For the 16 years that it operated, the Casmalia Resources landfill accepted 447 million gallons of waste generated by Southern California industries and businesses. Trucks carrying heavy metals, pesticides, oil field waste, infectious waste and cyanide were so numerous that they caused traffic jams on the narrow roads outside Casmalia, population 175.
The air became so foul that the town’s one school was closed for several days. Doctors reported a dramatic rise in illnesses--from headaches to cancer. In one six-year span at the height of the dumping, three residents contracted rare blood diseases and eight pregnant women either miscarried or had stillborn babies.
“They were spraying waste 10 feet in the air and it was blowing right into town,” said DuCoffe, who moved his family to Arroyo Grande to escape the hazards. “One day, 600 school kids in Orcutt got sick and had to go home.”
Casmalia became the center of an environmental firestorm. Residents and activists accused the state of ignoring evidence of illnesses and giving the owner of the dump, Kenneth Hunter Jr. of Montecito, too much slack.
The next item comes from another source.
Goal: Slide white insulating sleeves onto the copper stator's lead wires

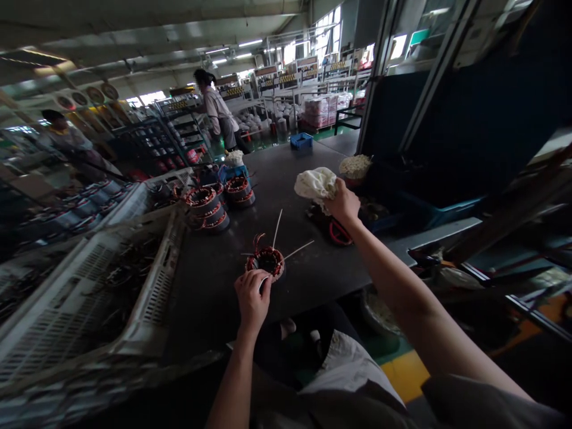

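Head view shows the left hand (251, 298) pinching the near rim of a wound motor stator (267, 261) by the table (214, 280) front edge, bare tabletop around it, while farther off the right hand (344, 202) grips a white cloth (315, 182) before stacked stators (208, 208).

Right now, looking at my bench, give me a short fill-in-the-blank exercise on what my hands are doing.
1. The left hand touches the wound stator on the dark ____.
2. The right hand grips a bundle of white ____.
3. Thin white strips stick out of the ____.

Missing words: table; cloth; stator
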Demonstrator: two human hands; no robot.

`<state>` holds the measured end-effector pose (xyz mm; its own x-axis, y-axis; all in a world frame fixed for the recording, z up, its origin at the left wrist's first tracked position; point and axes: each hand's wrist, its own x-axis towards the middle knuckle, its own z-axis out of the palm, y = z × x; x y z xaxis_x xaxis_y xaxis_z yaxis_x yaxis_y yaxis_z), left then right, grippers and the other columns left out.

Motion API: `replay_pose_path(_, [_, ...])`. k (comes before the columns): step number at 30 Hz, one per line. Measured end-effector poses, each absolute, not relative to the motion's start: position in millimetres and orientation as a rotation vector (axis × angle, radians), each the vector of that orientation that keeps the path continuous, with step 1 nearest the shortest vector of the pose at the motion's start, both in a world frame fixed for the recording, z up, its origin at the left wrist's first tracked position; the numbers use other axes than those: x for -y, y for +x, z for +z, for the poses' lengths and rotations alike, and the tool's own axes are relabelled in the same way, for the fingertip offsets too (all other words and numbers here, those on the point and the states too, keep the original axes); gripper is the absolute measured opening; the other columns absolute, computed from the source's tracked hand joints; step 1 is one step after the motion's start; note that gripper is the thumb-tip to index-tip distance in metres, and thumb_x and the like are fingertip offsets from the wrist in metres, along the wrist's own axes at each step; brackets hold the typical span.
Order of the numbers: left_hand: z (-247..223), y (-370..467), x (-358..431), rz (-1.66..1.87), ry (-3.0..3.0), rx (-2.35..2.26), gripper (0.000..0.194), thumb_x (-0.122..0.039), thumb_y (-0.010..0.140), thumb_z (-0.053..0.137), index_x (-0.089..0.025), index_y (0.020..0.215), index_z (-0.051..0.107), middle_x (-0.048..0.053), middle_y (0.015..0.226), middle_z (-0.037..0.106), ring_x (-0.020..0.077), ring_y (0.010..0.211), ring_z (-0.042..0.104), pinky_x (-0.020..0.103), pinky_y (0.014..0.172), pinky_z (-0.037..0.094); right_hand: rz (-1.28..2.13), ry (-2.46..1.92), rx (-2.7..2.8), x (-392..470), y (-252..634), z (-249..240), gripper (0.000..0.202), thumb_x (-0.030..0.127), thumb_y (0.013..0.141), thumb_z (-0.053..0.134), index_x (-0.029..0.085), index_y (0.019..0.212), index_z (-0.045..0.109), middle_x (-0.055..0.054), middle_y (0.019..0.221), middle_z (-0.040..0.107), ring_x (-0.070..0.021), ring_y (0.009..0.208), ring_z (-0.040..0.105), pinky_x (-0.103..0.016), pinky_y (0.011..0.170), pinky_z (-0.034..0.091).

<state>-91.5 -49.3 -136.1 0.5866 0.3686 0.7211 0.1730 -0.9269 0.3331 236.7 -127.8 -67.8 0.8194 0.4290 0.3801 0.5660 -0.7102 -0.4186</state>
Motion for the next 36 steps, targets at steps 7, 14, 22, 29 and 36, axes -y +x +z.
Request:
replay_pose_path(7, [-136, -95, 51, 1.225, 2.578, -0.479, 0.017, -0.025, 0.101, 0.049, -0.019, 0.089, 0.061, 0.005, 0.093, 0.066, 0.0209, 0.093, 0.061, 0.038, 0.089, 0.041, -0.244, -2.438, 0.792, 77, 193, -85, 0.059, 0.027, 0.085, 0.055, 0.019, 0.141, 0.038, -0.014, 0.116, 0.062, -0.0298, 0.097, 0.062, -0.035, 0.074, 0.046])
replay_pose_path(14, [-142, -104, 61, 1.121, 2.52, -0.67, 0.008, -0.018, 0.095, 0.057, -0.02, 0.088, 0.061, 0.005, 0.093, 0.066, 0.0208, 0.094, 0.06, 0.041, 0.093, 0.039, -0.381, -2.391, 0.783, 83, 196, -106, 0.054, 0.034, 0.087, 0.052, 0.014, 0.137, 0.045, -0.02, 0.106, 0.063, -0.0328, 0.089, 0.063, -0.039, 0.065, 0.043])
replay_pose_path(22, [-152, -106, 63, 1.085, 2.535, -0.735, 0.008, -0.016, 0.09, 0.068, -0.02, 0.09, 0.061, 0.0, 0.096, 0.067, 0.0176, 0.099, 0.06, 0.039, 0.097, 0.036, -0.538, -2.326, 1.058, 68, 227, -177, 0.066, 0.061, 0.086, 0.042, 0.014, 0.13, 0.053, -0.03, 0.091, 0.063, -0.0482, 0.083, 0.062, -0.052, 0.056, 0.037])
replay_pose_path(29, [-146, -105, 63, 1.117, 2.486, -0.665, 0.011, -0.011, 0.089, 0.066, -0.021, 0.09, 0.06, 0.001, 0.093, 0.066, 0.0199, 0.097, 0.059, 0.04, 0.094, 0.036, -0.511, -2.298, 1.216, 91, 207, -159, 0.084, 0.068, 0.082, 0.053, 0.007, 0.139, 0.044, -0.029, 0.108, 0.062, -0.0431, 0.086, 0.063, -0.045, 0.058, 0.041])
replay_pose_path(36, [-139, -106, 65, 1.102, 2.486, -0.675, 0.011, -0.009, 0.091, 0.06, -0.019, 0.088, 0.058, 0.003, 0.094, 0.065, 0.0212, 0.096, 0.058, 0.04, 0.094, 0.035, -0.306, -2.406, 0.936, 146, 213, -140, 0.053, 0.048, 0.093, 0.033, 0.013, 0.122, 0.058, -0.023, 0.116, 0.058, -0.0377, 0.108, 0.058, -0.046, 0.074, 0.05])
After state and federal authorities agreed to shut down the site in 1989, Hunter declared that he did not have the money for a major cleanup. An EPA emergency team, operating on a small budget, moved in to stabilize the landfill until a permanent solution could be found.
In the past four years, the agency has spent $9 million pumping and treating contaminated ground water and ensuring that toxic plumes do not contaminate a larger aquifer. The EPA is seeking $4 million to continue that maintenance effort.
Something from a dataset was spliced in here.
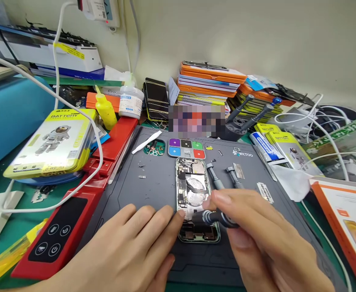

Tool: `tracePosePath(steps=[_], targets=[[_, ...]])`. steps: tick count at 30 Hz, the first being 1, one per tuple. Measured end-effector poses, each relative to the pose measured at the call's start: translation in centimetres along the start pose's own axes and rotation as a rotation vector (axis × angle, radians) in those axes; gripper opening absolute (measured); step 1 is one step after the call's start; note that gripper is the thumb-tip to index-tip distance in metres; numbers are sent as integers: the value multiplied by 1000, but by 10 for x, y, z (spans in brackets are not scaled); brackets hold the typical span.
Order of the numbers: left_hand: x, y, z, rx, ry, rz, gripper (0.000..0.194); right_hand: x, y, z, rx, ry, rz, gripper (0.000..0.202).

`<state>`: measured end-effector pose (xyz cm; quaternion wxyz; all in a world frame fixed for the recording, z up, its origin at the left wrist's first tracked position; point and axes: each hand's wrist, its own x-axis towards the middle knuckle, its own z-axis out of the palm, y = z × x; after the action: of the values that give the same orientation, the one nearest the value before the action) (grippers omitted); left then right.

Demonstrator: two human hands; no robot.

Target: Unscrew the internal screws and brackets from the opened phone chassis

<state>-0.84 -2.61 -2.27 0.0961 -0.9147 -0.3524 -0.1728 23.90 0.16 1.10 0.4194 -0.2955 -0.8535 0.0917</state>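
An opened smartphone (194, 192) lies on the dark grey mat (129, 194), its internal parts bare and its frame pale green. My left hand (141, 239) rests against its lower left side, fingers bent and close together, with the index fingertip on the phone's edge. My right hand (256, 231) is closed on a dark grey screwdriver (218, 217) between thumb and fingers. The screwdriver slants over the lower part of the phone; its tip is too blurred to make out. Just beyond this hand, two more grey screwdrivers (215, 177) lie on the mat.
A coloured magnetic tray (187, 149) sits beyond the phone, with a white stick-like tool (146, 142) left of it. A red device (56, 231) and battery packs (53, 140) flank the left side; a screwdriver holder (236, 129), more packs (290, 150) and an orange-white box (344, 227) stand right.
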Motion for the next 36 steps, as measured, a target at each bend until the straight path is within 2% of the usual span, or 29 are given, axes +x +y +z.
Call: tracePosePath(steps=[6, 10, 15, 19, 25, 29, 36], targets=[[0, 0, 1, 3, -10, -5, 38, 4, -1, 0, 2, -13, 35, 69], [-2, 1, 2, -1, -17, 3, 38, 2, -3, -1, 10, -23, 61, 77], [-1, 1, -1, 5, -34, -2, 39, -3, 0, 0, 34, -72, 41, 78], [2, 1, -6, -21, -44, 3, 39, -3, 3, 1, 32, -64, -2, 81], [0, 0, -7, -38, -63, 16, 42, 0, 1, -1, 11, -60, 58, 78], [-1, 0, -7, -40, -58, 20, 41, 1, 1, -1, 61, -55, 5, 77], [1, -1, -8, -28, -81, 39, 43, 1, 1, 0, 80, -72, 16, 85]])
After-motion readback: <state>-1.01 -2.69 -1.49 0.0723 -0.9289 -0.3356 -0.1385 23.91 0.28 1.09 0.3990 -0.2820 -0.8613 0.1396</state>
The agency also is negotiating with 50 large companies, which generated much of the waste, to fund a comprehensive cleanup.
“We did not go in there with the idea of solving the problem,” Feeley said. “We went in there to maintain the current situation and make sure things didn’t get worse. And we’ve done that.”
Ken Vaniter, a 30-year resident of Casmalia who has read the EPA memo describing the potential for a cyanide cloud, isn’t so sure. “It reminds me of the guy sitting in a gas chamber waiting for the poison to hit,” he said.